After she received her doctorate, magna cum laude, studying under Husserl, the widow of Adolph Reinach asked her to arrange her husband's papers. When Edith arrived she found a strong woman able to console rather than one who needed consolation. That strength came from Frau Reinach's faith, for she too had converted. It is at this point that Edith Stein ends her autobiography, From the Life of a Jewish Family.

Husserl had invited Edith Stein, upon the completion of her doctoral program, to become his first assistant at the University of Freiburg, where he had just been granted a chair in phenomenology. She assisted him for eighteen months, teaching his new students, transcribing and editing his notes for publication.
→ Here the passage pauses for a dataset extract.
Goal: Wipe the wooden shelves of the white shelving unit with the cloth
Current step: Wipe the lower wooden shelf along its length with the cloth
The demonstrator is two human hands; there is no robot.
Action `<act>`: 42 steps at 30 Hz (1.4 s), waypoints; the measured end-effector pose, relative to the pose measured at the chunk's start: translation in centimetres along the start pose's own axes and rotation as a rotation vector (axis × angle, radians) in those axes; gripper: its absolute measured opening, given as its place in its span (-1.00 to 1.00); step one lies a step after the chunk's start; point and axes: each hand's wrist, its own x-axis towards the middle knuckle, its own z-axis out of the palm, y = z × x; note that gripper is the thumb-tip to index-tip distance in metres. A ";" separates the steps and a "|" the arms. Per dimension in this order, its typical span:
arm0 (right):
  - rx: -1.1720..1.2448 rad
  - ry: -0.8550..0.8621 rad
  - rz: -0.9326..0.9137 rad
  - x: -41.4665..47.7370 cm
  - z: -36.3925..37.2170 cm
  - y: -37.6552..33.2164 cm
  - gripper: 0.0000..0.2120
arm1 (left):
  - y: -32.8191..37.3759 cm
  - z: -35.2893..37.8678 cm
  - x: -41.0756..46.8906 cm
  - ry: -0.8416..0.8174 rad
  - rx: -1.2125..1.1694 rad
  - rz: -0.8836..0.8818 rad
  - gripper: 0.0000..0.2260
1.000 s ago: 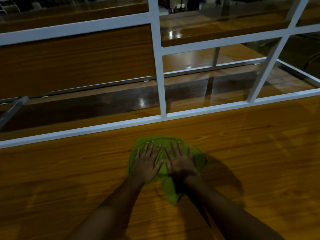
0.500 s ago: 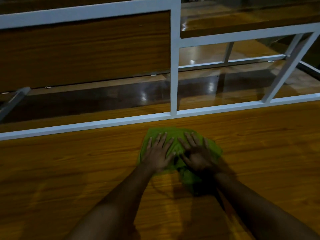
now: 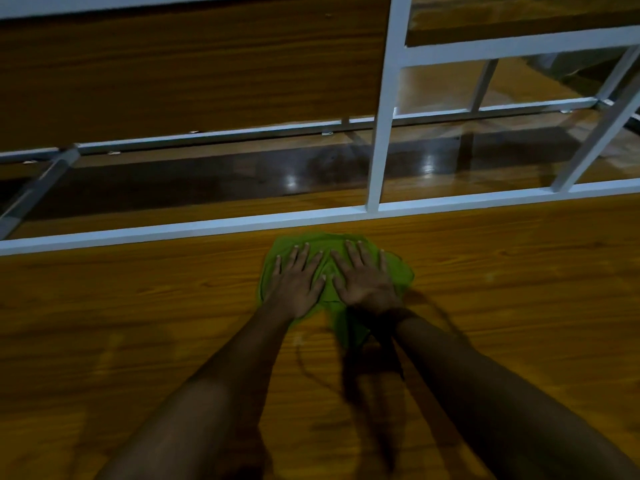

She also wrote and published articles herself, such as "Psychic Causality" and "The Individual and the Community." But in 1918, disappointed in her post, she left.

CONVERSION

Attempts to get another university position failed, probably because there were few women in the university system at that time, either as students or as teachers. She spent the next few months at the family home in Breslau, where the drama of her conversion began to develop. The total conversion did not take place until 1921 when she was staying, for eighteen months, with her friend, Hedwig Conrad-Martius.

Hedwig and her husband led a life of strict austerity in keeping with their religious ideals. Many phenomenologists came to their farm to gather fruit and to talk philosophy. Hedwig writes that Edith, who was always quiet, was at this time especially reserved. Edith Stein alludes to the miracle of her conversion as "my secret for me alone" ("secreturn meum mihi"), though she tells us that full acceptance came after a night spent reading the autobiography of St. Teresa of Avila. Caught up in the mystic's expose* of experienced faith, she read without stopping. With dawn she closed the book and said: "That is the truth."(2)

She was baptized on January 1, 1922. Her spiritual director, Canon Schwind of Speyer, suggested that she teach at St. Mary Magdalene, the oldest Dominican cloister in Germany. There she became a "Dominican amongst the Dominican."(3) She taught high school girls, the postulants, and the nuns preparing to teach. She was unofficially considered to be the novice mistress. She read the office daily and took private vows of poverty, chastity, and obedience. Consequently, she accepted no reimbursement other than her food, lodging, and clothing which the nuns made for her.

The Dominican ties were of great importance to her now as she abandoned herself to the God of pure truth. Her intellect, enlightened by faith, became a means to serve God and to be united to him in pure surrender. She tells us that after her conversion she desired to study the intellectual foundation of Catholicism. Her desire was soon fulfilled. At the suggestion of the Jesuit philosopher-theologian, Eric Przywara, she translated writings of John Henry Newman for an edition that Father Przywara was preparing. He followed this with the suggestion that she translate St. Thomas Aquinas's De Veritate, for there was as yet no German edition of that text. Her work was not only a translation but a phenomenological commentary on Thomistic metaphysics, considered to be an important contribution to neoscholastic thought. It made her famous throughout Germany. At Speyer she also wrote her comparative analysis, Husserl's Phenomenology and the Philosophy of St. Thomas Aquinas. It proved to be an important seminal work in the interrelationship between the two schools. In 1932, at a conference on this subject, held in Juvisy, she was the only woman present; her work and comments made a great impression on all participants.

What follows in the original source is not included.